Country: South Korea
Status: Defunct
Seoul began a weapons program in the 1970s, but by the time its government signed the Nuclear Non-Proliferation Treaty in 1975, it claimed to have abandoned it. The reasons for giving the program up are unclear, but the continued United States presence and nuclear umbrella there may have seemed to be sufficient for defense. Experts worried that a South Korean nuclear weapon could destabilize the region even more than a North Korean bomb, leading to a nuclear arms race with Japan or other regional rivals.

Country: Japan
Status: Stalled
With high engineering capabilities, a missile capable of delivering a nuclear warhead, and large amounts of weapons-grade plutonium—produced as part of a civilian nuclear-power program—Japan has all the makings of a nuclear power, but Tokyo says it has no weapons. A Japanese weapon could destabilize the region, with World War II memories still lingering among its neighbors in Korea and China. And, at any rate, Japan is also covered by the U.S. nuclear umbrella.

Country: Iraq
Status: Destroyed
Saddam Hussein began a nuclear-weapons program in the 1970s but suffered several setbacks, from an incident in 1981 when the Israeli Air Force bombed Iraq's Osirak reactor to Operation Desert Storm in 1991, which destroyed some facilities and forced Iraq to allow International Atomic Energy Agency inspections. Iraq's alleged arsenal of weapons of mass destruction was the Bush administration's justification for the 2003 Iraq War; no weapons were found after the invasion.

Country: Sweden
Status: Defunct
Sweden ran a nuclear program in the 1950s and 1960s, developing both nuclear power and weapons research. But because of the program's cost and the difficulty of developing a delivery system—it had no missiles of its own—it opted not to produce weapons and signed the Nuclear Non-Proliferation Treaty in 1968.

Country: Libya
Status: Dismantled
The regime of Muammar Kaddafi was considered a major proliferation threat for years. But in 2003, after the Iraq War, Great Britain brokered a deal whereby Tripoli agreed to dismantle its WMD program in return for improved relations with the West. The United States airlifted out tens of thousands of pounds of nuclear equipment in 2004.

Country: Ukraine
Status: Dismantled
The breakup of the Soviet Union instantly made Ukraine the owner of the world's third-largest nuclear arsenal, totaling about 5,000 weapons. The costs of maintaining it would have been immense, so Ukraine agreed to ship all of its warheads to Russia and to destroy the missiles they were mounted on, receiving hundreds of millions of American dollars in compensation.

Country: Kazakhstan
Status: Dismantled
Like Ukraine, Kazakhstan inherited a large arsenal when the Soviet Union collapsed, including some 1,400 nuclear warheads. But it couldn't maintain them. The country removed the last of its nuclear weapons in the spring of 2005, with missiles destroyed or sent to Russia; the United States also removed some uranium and plutonium.

Country: Belarus
Status: Dismantled
Like those others, Belarus became a nuclear power when the Soviet Union dissolved, leaving it with 81 nuclear missiles. The arsenal was gradually dismantled and shipped to Russia, with the last nuclear materials leaving the country in 1996.
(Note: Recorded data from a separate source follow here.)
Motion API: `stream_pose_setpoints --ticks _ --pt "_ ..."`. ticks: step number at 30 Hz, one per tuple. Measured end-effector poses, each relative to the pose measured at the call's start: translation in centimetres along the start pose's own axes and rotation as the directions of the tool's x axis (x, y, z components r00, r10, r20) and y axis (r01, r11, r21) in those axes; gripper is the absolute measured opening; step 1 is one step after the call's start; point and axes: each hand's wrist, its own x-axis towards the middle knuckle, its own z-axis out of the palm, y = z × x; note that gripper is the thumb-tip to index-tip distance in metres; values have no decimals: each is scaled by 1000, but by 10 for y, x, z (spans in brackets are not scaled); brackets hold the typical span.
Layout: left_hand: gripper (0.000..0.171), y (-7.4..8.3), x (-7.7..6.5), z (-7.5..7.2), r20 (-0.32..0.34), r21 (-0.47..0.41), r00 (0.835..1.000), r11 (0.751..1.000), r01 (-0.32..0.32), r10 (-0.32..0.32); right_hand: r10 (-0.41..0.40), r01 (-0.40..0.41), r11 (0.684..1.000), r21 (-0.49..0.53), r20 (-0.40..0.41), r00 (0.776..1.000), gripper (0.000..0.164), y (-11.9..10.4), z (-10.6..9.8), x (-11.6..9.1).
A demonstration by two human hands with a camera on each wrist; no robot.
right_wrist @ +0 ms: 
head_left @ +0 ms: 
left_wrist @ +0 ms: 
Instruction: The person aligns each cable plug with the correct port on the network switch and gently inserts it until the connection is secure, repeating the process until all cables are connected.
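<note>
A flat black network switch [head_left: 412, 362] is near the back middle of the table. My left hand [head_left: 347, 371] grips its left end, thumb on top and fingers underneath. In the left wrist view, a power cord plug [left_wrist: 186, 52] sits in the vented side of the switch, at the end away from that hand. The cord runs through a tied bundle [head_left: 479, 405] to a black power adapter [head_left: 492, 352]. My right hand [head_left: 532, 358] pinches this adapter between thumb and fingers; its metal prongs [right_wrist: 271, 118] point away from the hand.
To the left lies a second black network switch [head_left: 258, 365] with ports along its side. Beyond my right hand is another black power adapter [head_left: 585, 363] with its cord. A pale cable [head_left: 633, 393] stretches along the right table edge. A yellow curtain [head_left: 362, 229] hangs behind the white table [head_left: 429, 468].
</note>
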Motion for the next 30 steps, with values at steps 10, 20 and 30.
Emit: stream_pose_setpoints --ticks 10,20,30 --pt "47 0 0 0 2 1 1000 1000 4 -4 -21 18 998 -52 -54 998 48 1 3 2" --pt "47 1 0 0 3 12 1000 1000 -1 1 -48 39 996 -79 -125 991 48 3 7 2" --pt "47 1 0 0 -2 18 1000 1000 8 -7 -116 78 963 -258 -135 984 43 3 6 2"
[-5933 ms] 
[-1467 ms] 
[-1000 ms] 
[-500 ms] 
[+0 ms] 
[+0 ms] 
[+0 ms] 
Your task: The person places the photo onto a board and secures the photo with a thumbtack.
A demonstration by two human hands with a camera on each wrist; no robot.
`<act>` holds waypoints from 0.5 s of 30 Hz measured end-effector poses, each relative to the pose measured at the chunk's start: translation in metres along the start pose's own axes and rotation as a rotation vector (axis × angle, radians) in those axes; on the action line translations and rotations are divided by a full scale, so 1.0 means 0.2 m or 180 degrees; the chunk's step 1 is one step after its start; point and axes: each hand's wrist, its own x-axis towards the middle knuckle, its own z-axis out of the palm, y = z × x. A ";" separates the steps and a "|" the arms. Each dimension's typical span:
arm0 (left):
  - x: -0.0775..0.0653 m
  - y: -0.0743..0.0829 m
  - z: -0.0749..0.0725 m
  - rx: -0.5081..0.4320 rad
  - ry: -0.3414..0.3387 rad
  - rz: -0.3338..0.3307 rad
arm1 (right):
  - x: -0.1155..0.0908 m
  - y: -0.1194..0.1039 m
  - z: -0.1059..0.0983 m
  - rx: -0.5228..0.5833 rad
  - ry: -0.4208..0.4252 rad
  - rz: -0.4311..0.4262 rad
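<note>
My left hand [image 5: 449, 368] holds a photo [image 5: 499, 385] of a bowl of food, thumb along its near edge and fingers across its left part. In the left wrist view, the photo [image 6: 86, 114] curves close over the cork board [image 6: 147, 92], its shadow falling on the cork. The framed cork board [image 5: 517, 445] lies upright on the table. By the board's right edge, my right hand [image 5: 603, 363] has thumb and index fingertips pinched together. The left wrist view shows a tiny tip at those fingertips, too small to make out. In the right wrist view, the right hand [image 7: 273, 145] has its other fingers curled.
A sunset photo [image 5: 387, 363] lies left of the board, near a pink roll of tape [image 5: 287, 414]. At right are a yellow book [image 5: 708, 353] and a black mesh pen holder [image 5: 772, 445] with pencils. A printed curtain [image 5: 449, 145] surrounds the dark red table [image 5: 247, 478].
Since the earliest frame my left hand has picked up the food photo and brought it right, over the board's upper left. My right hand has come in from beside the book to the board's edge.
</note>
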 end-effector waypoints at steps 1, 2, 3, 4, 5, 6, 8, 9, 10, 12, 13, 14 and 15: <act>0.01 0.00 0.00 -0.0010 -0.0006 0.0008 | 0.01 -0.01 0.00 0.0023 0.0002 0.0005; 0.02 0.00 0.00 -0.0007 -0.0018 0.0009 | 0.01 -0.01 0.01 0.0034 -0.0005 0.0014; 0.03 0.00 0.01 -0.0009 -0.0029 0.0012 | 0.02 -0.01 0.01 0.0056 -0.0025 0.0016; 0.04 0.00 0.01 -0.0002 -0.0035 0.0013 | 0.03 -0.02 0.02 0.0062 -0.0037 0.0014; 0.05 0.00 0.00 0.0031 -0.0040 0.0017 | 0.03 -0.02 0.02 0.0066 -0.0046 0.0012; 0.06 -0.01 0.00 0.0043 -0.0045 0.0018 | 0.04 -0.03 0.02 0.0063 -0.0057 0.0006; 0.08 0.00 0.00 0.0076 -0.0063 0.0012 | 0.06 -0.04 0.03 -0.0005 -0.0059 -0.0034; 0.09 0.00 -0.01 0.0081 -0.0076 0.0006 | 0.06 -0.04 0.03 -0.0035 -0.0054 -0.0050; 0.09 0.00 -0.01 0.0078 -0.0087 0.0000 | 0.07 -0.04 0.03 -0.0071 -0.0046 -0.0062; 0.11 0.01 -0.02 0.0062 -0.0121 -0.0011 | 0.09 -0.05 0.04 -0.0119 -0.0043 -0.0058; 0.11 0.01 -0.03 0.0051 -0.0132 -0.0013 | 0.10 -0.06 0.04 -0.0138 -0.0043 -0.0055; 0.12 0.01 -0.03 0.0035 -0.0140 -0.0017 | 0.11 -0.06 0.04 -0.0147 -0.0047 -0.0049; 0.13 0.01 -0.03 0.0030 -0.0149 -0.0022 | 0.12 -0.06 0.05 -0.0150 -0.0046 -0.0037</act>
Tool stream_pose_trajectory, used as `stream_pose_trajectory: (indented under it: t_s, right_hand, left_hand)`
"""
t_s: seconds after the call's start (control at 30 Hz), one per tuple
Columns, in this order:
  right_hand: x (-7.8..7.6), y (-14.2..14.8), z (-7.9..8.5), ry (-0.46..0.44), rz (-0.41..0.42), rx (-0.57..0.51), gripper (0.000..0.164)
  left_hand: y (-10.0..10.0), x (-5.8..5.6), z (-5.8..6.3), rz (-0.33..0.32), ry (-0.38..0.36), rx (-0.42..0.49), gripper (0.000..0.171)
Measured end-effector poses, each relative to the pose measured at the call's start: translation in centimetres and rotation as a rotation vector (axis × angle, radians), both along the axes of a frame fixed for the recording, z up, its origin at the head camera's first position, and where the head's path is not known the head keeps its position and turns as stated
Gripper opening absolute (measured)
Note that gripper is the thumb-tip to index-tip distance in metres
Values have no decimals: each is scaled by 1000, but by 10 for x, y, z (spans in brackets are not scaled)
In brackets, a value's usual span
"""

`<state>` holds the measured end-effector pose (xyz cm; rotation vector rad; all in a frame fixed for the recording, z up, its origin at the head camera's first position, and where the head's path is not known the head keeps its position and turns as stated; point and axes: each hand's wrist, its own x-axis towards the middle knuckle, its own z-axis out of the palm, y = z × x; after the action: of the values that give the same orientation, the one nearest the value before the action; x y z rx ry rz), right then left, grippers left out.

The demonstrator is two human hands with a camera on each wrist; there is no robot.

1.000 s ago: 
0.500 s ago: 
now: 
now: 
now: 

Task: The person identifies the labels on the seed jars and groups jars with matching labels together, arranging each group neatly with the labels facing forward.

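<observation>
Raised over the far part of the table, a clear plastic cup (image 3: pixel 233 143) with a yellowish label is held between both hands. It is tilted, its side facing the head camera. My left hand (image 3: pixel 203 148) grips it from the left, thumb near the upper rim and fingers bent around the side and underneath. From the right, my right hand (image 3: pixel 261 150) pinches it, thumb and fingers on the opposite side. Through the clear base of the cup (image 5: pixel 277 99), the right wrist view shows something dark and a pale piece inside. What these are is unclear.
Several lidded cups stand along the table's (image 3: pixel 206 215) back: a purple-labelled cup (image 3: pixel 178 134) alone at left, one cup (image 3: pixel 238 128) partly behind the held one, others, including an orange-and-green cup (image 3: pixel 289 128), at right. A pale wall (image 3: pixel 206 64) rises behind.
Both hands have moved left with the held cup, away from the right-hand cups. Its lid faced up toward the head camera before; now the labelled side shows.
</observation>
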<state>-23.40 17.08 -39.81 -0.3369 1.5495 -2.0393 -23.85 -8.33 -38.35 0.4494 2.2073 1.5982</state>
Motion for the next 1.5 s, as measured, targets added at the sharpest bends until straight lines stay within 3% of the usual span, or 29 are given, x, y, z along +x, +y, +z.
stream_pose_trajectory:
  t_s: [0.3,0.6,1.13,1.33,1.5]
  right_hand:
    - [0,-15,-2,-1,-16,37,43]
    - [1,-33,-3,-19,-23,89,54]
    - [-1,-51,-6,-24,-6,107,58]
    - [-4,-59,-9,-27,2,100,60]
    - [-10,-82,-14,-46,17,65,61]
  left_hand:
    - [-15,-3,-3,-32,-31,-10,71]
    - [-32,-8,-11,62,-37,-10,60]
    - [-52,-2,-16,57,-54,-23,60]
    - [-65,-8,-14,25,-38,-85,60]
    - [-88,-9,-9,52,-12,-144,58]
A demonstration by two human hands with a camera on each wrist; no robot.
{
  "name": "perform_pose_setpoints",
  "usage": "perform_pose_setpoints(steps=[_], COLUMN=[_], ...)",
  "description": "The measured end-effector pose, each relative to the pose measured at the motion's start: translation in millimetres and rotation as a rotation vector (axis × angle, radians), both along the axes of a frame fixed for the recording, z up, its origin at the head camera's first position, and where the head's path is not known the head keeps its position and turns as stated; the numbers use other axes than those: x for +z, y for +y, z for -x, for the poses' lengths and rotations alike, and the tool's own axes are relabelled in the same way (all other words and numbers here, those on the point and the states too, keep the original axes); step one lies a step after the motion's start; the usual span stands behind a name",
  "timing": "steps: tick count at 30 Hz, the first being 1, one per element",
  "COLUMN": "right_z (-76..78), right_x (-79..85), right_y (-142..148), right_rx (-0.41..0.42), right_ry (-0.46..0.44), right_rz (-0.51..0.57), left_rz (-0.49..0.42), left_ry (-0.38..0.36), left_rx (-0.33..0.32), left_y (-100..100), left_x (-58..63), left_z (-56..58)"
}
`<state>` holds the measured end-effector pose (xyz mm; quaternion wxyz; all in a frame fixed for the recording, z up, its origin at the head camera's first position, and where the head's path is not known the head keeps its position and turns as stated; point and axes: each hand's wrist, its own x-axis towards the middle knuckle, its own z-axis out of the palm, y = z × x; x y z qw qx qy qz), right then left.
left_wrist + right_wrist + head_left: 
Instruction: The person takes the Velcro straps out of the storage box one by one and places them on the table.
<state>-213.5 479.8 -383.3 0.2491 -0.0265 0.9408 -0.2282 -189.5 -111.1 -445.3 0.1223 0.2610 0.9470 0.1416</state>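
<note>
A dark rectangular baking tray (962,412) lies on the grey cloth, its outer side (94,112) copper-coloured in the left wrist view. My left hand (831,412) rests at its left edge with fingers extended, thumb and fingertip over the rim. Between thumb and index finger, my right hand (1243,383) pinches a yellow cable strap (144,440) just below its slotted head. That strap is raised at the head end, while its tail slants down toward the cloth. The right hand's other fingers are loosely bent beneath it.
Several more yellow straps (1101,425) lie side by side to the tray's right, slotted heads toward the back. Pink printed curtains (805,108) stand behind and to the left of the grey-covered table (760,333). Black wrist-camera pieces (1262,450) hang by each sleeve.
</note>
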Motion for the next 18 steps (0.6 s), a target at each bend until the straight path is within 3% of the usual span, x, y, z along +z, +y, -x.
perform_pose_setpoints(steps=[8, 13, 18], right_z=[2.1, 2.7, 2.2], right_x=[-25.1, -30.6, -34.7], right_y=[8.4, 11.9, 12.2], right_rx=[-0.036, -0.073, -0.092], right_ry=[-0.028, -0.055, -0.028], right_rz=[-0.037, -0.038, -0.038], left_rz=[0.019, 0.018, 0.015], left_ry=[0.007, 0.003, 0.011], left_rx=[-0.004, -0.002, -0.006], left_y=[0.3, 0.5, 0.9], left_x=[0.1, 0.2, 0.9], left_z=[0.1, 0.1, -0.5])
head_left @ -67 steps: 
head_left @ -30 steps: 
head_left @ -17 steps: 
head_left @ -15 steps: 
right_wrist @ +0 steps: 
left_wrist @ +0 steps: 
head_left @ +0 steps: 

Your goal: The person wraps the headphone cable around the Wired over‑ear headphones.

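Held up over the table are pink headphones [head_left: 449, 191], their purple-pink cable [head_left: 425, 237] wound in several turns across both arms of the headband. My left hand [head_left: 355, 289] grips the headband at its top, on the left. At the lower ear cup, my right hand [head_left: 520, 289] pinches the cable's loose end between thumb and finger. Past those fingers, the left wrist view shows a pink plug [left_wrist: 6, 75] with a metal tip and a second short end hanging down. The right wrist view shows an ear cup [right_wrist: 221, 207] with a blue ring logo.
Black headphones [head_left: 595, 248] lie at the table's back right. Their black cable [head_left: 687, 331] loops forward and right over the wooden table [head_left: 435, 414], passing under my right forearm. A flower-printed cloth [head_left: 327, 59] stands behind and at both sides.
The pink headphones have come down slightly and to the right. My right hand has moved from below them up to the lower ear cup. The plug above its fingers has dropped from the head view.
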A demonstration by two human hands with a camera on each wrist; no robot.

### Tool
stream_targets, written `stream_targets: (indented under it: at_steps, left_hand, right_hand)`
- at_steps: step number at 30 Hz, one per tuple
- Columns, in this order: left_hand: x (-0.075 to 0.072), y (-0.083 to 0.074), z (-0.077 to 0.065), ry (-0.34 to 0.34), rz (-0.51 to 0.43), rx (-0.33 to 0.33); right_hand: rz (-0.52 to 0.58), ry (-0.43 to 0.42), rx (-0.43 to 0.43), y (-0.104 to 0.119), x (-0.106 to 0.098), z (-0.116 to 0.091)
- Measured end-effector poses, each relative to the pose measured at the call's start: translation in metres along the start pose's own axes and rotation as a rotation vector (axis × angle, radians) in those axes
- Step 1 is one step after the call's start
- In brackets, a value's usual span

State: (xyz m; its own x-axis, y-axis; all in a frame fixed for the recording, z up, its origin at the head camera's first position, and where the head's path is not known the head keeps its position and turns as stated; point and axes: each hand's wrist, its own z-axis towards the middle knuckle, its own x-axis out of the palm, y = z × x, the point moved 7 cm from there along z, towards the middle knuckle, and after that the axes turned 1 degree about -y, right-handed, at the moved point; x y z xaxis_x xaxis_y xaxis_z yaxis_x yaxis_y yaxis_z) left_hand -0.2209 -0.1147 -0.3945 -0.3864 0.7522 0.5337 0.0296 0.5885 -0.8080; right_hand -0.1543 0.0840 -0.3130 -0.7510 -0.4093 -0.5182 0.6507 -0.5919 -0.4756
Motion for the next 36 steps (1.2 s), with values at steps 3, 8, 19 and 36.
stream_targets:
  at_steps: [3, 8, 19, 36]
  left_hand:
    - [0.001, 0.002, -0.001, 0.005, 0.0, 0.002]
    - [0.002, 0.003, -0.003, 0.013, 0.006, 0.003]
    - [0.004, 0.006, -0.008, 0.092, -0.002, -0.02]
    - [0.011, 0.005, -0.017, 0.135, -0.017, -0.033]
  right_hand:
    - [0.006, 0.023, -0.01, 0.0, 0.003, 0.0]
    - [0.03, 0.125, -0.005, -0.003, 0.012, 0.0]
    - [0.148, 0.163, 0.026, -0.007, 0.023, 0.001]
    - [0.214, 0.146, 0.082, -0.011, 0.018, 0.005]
Countries: Syria, Egypt, Algeria
Status: They're not quite Not-Quite-Nuclear Nations
All three of these countries have toyed with nuclear-weapons programs. Egypt explored the possibility in order to counter Israel's own weapon, but Cairo has since called for a nuclear-weapons-free Middle East. In the 1980s, Algeria built a reactor able to produce enough plutonium for a bomb, but it then agreed to International Atomic Energy Agency oversight. Syria has also explored weapons development, and in September 2007, Israel bombed an alleged secret nuclear reactor in Syria. But the cost and difficulty of engineering the bomb probably put it out of reach for these countries.